Posts Tagged ‘Flipkart.com’

Geneticists & evolution researchers sometimes agree and sometimes disagree, but there is a notion that our generation, especially times post AD 2000, has started to see a rise in the percentage of babies born with low birth weight (interestingly abbreviated as LBW), that is less than 2.5 kgs.

Maybe the environment of the entire world has now been polluted to that extent, or maybe it is an evolutionary trend, or maybe it just doesn’t matter ’cause the doctors are still telling parents that “these low birth weight babies do real well in future” (now don’t ask me what does ‘real well’ mean here – physically, mentally, or fortune-wise) – but what counts the most is the mothers’ anxieties in the initial days till the time these LBW babies’ height/weight plots merge into the mainstream colored ‘acceptable’ zone in the growth tracker charts.

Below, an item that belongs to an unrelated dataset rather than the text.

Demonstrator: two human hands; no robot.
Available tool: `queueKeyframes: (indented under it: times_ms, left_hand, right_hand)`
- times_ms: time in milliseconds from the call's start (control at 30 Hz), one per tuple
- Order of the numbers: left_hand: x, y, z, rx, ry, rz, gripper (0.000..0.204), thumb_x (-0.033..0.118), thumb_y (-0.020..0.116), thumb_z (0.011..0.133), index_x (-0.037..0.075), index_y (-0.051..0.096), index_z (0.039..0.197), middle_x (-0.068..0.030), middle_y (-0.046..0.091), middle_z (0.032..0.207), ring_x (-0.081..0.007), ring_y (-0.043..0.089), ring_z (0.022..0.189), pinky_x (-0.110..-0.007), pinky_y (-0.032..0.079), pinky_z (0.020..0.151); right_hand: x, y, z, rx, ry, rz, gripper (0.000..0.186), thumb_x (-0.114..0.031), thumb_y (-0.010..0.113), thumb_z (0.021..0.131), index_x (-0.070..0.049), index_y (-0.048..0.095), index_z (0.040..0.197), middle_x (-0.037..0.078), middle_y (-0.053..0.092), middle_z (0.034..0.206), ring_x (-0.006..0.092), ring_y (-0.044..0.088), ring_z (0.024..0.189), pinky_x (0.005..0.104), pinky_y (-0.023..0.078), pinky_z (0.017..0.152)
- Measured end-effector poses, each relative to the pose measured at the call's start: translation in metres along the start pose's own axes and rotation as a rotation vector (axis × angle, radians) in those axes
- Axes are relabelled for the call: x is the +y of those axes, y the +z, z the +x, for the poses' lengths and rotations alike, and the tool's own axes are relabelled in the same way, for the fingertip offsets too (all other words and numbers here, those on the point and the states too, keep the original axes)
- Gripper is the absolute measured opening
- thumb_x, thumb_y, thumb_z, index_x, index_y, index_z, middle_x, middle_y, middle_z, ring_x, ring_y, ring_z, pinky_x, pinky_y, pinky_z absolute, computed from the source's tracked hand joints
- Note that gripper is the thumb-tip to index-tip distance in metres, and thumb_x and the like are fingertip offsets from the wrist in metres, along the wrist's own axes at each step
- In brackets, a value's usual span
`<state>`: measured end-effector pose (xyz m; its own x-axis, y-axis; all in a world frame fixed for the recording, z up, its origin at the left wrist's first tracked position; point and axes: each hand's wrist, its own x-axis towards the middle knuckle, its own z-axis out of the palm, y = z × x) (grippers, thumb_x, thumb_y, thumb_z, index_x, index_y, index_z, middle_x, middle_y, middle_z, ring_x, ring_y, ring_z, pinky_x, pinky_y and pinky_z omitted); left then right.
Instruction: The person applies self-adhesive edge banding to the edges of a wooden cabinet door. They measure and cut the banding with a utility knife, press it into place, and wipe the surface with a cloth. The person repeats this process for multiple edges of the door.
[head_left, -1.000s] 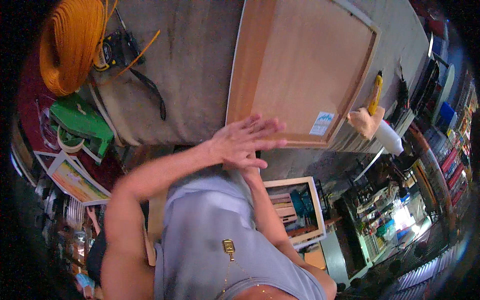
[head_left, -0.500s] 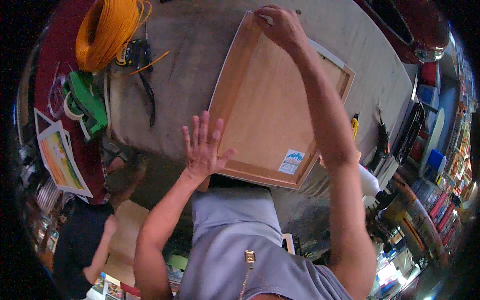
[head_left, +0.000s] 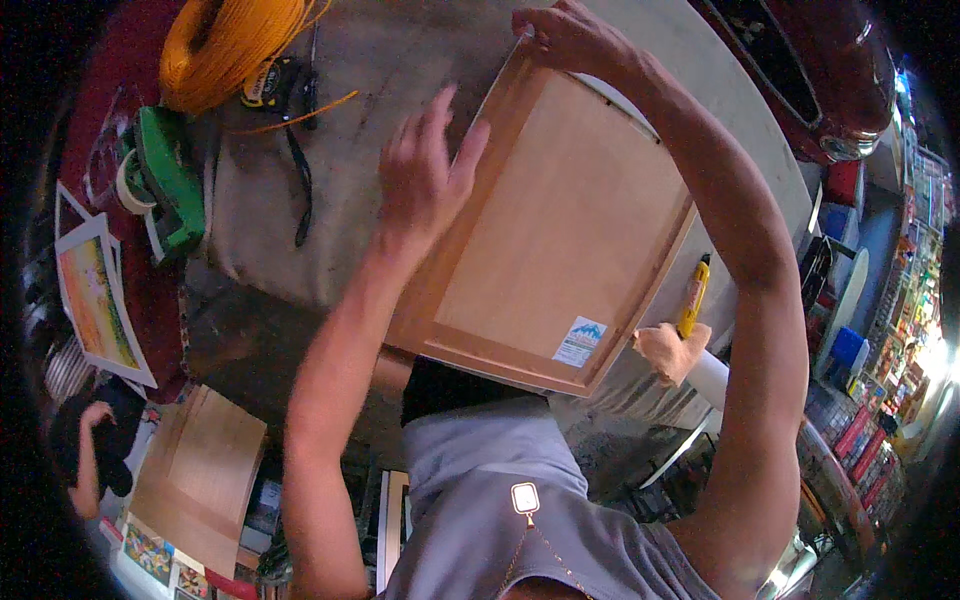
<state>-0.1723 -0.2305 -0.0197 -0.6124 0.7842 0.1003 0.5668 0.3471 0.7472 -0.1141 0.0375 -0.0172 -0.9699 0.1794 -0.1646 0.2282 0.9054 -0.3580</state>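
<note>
Orange cord coiled in a thick loop lies far out to the left of my left hand, with a green plastic tool and a roll of white tape further left again on the grey cloth-covered bench. A black strap trails just left of that hand.

My left hand is raised, fingers spread and loose, grasping nothing; it hovers at the left rail of the pale rectangular wooden frame with a flat plywood back panel. Whether the fingertips brush the rail I cannot tell. The forearm rises steeply from the lower edge, wrist slightly cocked back.

The frame lies flat on the bench between my two hands, its near edge overhanging toward my body, a small blue and white sticker at the near right corner. I judge it stiff and fairly light, the thin panel likely to flex or crack if pressed in the middle, so the solid rails and corners are the places to hold.

My right hand is clenched on the far corner, fingers curled over the rail, arm stretched long and almost straight. Right of that arm lie a yellow utility knife and a tan cloth wad.
</note>
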Motion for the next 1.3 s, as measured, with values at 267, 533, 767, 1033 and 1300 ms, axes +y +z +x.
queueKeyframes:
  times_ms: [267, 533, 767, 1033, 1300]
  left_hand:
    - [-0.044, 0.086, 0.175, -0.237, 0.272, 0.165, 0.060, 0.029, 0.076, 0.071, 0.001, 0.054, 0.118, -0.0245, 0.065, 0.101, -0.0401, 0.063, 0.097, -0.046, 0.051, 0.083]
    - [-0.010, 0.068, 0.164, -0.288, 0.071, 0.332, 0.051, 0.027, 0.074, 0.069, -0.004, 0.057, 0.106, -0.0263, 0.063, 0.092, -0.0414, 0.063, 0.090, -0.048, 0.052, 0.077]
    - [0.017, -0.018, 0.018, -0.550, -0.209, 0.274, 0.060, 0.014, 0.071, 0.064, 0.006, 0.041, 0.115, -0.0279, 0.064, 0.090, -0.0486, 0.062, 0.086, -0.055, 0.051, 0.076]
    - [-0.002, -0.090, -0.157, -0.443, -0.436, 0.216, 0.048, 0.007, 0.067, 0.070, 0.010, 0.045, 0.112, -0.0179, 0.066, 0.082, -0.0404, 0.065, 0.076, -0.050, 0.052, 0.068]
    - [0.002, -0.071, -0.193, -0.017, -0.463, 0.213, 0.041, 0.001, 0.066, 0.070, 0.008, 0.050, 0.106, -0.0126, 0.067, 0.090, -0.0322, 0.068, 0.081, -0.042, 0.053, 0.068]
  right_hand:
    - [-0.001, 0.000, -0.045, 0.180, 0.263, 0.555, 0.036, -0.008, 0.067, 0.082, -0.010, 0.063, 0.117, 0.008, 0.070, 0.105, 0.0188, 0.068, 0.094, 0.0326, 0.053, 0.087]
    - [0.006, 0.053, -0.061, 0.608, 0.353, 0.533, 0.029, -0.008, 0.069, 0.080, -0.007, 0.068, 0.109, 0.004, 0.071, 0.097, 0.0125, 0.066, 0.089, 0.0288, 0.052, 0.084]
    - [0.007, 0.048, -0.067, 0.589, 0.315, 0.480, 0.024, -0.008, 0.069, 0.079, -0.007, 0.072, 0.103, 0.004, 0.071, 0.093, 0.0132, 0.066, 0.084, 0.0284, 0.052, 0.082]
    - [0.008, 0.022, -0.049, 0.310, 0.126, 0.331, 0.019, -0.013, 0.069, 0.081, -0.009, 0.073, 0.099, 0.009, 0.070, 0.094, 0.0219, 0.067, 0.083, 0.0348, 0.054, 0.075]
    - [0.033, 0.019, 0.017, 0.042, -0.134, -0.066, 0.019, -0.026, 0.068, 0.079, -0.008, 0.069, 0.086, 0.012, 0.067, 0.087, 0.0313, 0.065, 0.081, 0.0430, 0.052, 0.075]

Having tiny bodies with extraordinary need for nourishment & nutrition, it is also another important and very delicate matter to take care of their cleanliness & bodily hygiene at all times. Hence comes the question of proper diapering. Whilst the western countries & baby product companies have already thought about it and have a proper range of products in the supermarket isles, here in India the companies are still operating in a world of delusion that this is not a market segment they should be interested enough to play in. True to an extent since here in India maybe majority of the mothers are still preferring to use cloth nappies and cost of diapers are not really coming down below the level of Rs 6 to Rs 8 per piece, the fact of the matter remains that unless Indian players are really focusing on this size-segment, and, as a matter of fact, towards the overall diaper product space, the economies of scale won’t come about and pricing won’t really drop below Rs 3-4 range on which it would be affordable to the middle class Indians. For small babies, less than 6 months, at an average usage of 8 diapers per day, we are talking about a monthly budget of less than a 1,000 rupees (at price point of Rs 4 per diaper) which could be affordable, (of course, provided that the quality remains acceptable) compared to the current budget requirement of about Rs 2,500 which is prevalent today. And yes, sometimes the babies will decide to clear their bowels just after a fresh one has been put on – believe you me!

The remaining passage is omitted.